GRAINS AND SOYA: Grains and soya prices rose, while wheat steadied. "The (weather) forecasts present again a lot of rain opportunities and that might be again a negative factor" for prices next week, said AG Edwards analyst Bill Nelson.
By Friday on the Chicago Board of Trade, the price of maize for September delivery rose to 3.26 dollars a bushel, from 3.21 dollars a week earlier. Wheat for September delivery decreased to 6.49 dollars a bushel, from 6.53 dollars.
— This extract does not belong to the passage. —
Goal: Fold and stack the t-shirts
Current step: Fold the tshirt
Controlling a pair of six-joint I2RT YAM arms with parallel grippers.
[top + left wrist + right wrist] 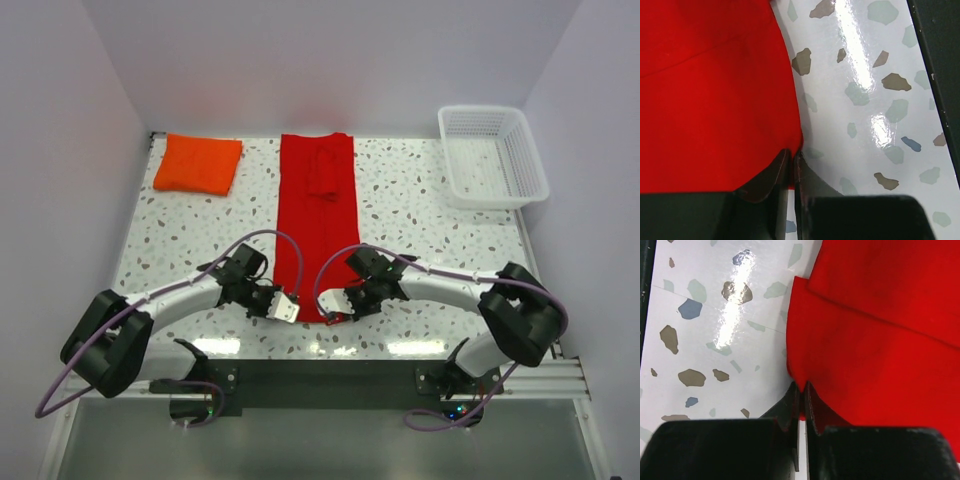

August-dated soyabean meal - used in animal feed - gained to 8.36 dollars, from 8.15 dollars. On the Liffe, the price per tonne of wheat for November delivery firmed to 133.75 pounds, from 132 pounds.
SUGAR: Sugar prices were mixed. Fimat analyst James Cassidy said traders were torn between supportive short-term factors, such as late harvest in key producer Brazil, and negative long-term factors like the prospect of a global surplus this year.